Ready Capital reported interest income of $124.5 million in the first quarter of 2022 compared to $73.37 million in the first quarter of 2021, a spectacular increase of 70%. This increase in interest income from the Mosaic merger was the main reason for the overall profitable quarter for the company. Net interest income was $61.84 million, a jump of 173% from the prior year period. This increase is explained by a minimal increase in interest expense compared to interest income during the period. Reported non-interest income remained stable at $87.8 million compared to $88.9 million. The main cause of this decline was a decline in income from the residential mortgage banking business. Overall, total net income jumped 122% to $64.26 million from $28.94 million in the corresponding quarter. Rising interest income was the main driver of this growth. The company reported diluted EPS of $0.66. The company said a dividend of $0.42, a payout ratio of 63.6% of net earnings. The company plans to increase the payout ratio in the future to maintain its REIT status. Overall, the company reported strong first quarter results with a positive outlook for the coming quarters.
The company reported cash and cash equivalents of $211.3 million, which is down. The company obtained loans of $3,274.3 million. Overall, the company’s asset quality looks good, but liquidity is a concern that management needs to address.

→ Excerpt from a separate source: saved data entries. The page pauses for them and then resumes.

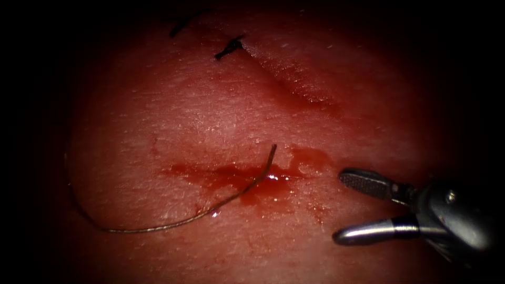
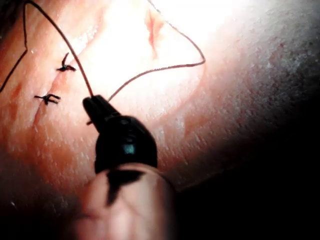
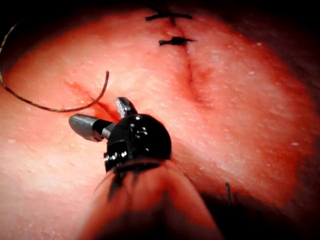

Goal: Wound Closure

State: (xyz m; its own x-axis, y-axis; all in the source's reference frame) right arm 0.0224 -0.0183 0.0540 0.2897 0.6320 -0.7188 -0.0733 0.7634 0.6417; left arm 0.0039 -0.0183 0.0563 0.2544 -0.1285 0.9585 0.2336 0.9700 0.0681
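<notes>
Your right tool [image 1: 339, 206]: it sits below and to the right of the cut's near end, clear of the tissue surface as far as the endoscope view lets you judge; its jaws are spread wide and there is nothing between them, and the upper jaw turns its ridged face toward you

Your left tool [image 2: 92, 103]: in its own wrist view the jaws are closed together at the tip and clamp the thread; one strand leaves the tip and climbs away past the stitches, while a second swings out in a wide bend across the brightly lit tissue

Cut [image 1: 294, 81]: a slanting line in the tissue [image 1: 184, 115]; the far stretch is closed, the near stretch lies as a shallow reddened groove

Stitches [image 1: 229, 48]: two dark knots with short tails, one right at the far end of the cut and the other just beyond it

Thread [image 1: 158, 227]: to the left of the cut and nearer to you, it lies loose on the tissue in a long curve; its free end stands up just short of the cut's near end, near your right tool but not touching it

Red fluid [image 1: 231, 176]: a wet patch below the cut's near end, on its left side; the thread crosses it
</notes>
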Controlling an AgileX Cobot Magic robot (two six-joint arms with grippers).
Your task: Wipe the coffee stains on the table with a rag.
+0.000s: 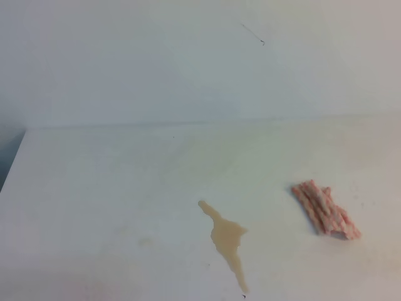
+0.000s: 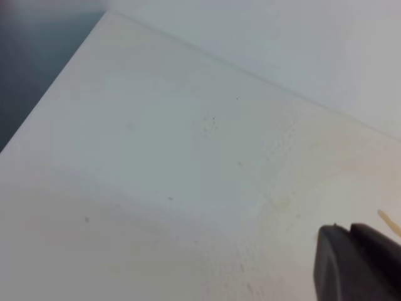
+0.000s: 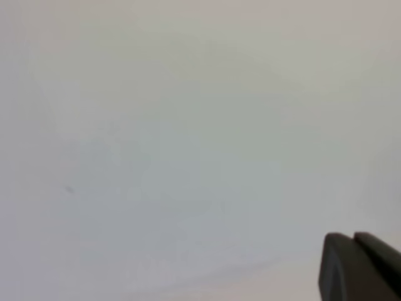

Rising interest rates: The United States has seen a record high in interest rates in recent months, and with inflation around, interest rates don’t appear to be falling any time soon. Higher interest rates increase the borrowing rate, which puts pressure on profit margins. Speculation about a possible recession adds to the turmoil. A recession would lead to job losses, which is reflected in Fed data; unemployment is currently at its highest level in a decade. This will result in payment defaults. This could have negative effects on the company’s liquidity. In the short term, we could see the effects of inflation on the company’s results, but in the long term, the company is well positioned in the industry to manage these risks. Ready Capital has successfully mitigated these risks so far by employing effective hedging strategies, and I believe it will continue to do so even in the future.
The company has a market capitalization of $1.43 billion and is currently trading at a price of $12.31. The company has seen a year-to-date decline of 23.49%. The main reason for this drop is the general market sentiment, which is currently not favorable at the macro level. Ready Capital is trading at a P/E multiple of 6.57x. I think the company is correctly valued at the current price level.
I think Ready Capital is a great bet for investors looking for stable dividend income. The company is known for price stability while consistently delivering a dividend yield of over 10% over the years. At the current dividend yield of 13.65%, with scope for increased dividend payout in the future, I think Ready Capital is a great investment opportunity.
My final thoughts on Ready Capital are that it is an excellent stock for investors looking for a high dividend yield with a favorable risk-reward profile. A dividend yield of 13.65% with fair stock valuation makes me recommend this stock to long-term investors. After reviewing the risks and analyzing the company’s financial data, I believe that Ready Capital is an excellent investment opportunity and I rate the stock as Buy.